Our Butter Chicken Spice Mix is one of our best sellers for good reason.  This is such a delicious curry with its mild and sweet sauce, making it particularly good for kids, with NO artificial colouring.  Leftovers (if there are any!) are excellent in a bread roll with mango chutney and lettuce.
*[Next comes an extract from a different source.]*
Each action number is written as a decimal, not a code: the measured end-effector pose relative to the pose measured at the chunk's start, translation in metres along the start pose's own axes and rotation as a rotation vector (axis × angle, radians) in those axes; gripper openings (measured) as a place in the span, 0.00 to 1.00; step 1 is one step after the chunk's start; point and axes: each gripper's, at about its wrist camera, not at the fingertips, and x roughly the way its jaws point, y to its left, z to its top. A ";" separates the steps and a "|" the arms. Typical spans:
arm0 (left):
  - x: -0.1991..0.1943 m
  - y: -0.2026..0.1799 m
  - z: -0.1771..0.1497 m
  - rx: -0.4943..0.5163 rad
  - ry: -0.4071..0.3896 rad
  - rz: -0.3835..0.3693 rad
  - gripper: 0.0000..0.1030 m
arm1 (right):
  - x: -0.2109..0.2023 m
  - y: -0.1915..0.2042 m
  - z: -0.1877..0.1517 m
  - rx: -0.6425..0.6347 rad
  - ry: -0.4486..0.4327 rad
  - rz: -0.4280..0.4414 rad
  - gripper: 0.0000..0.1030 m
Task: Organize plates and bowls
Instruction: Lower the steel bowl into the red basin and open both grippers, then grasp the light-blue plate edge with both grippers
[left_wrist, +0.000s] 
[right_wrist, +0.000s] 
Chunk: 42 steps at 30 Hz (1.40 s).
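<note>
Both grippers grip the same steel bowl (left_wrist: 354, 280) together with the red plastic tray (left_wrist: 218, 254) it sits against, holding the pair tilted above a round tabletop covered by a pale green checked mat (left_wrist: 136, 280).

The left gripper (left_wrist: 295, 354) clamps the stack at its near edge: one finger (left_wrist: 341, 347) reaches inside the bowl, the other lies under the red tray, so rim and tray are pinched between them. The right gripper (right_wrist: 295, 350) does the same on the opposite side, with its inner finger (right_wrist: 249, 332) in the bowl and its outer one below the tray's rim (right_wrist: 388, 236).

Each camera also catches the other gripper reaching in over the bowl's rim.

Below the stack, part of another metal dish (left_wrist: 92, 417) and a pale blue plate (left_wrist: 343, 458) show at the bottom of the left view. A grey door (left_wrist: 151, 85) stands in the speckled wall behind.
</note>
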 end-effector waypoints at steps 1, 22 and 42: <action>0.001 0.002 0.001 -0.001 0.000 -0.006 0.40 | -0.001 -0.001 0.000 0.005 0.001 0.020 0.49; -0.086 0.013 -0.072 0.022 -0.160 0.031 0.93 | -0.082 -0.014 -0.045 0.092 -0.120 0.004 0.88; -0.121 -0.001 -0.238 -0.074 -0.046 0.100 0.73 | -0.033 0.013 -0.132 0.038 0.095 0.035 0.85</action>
If you don’t have time to marinate the chicken overnight, the result will still be delicious, and cooked in less than an hour.

Prep Time: 10 mins
Cook Time: 30 mins
Total Time: 40 mins
Yield: Serves 8
Category: Curry
Cuisine: Indian
Scale

Ingredients

1kg chicken breast, cut into 57cm cubes

3 tbsp Herbie’s Butter Chicken Spice Mix

300g Greek yoghurt

sauce:

2 brown onions, chopped

4 large cloves garlic, chopped

2 tbsp butter

5 tbsp Herbie’s Butter Chicken Spice Mix

2 tbsp mango chutney

2 tbsp tomato paste

1 tbsp brown sugar

1 tbsp tomato ketchup

50g (1/2 cup) ground almonds

2 x 400ml can coconut milk

1 tsp salt

Instructions

  1. Combine chicken, spice mix and yoghurt and mix well.  Marinade overnight if possible.
  2. For sauce, puree the onions and garlic (or chop finely).  Melt butter in a heavy saucepan and sauté onions and garlic over low heat for 5 minutes.  Stir in spice mix for one minute, then add chutney, tomato paste, sugar and ketchup.  Stir until well combined, then add almonds, coconut milk and salt.  Slowly bring to a simmer, stirring, to create sauce.  Simmer for 5 minutes, then either cool completely to refrigerate or freeze, or continue with chicken.
  3. Heat a griddle pan (or bbq) to high and char chicken pieces for 1-2 minutes each side.  This is just to seal the chicken, not cook it.  Do not overcrowd the pan, and when both sides are lightly browned, add the chicken to the sauce.
  4. Cook over low heat for 15-20 minutes until chicken is very tender.  Do not allow to boil, or the chicken will be too tough.  Alternatively, place a lid on casserole and cook in a low (130C) oven for 35-40 minutes.  Slow cooker 45 mins – 1 hour.
  5. Serve with rice and poppadoms, or for a feast, serve with our Saag Paneer and Aloo Gobi.

Notes

Use the sauce for a vegetarian curry with cauliflower and chickpeas, or carrots and green beans.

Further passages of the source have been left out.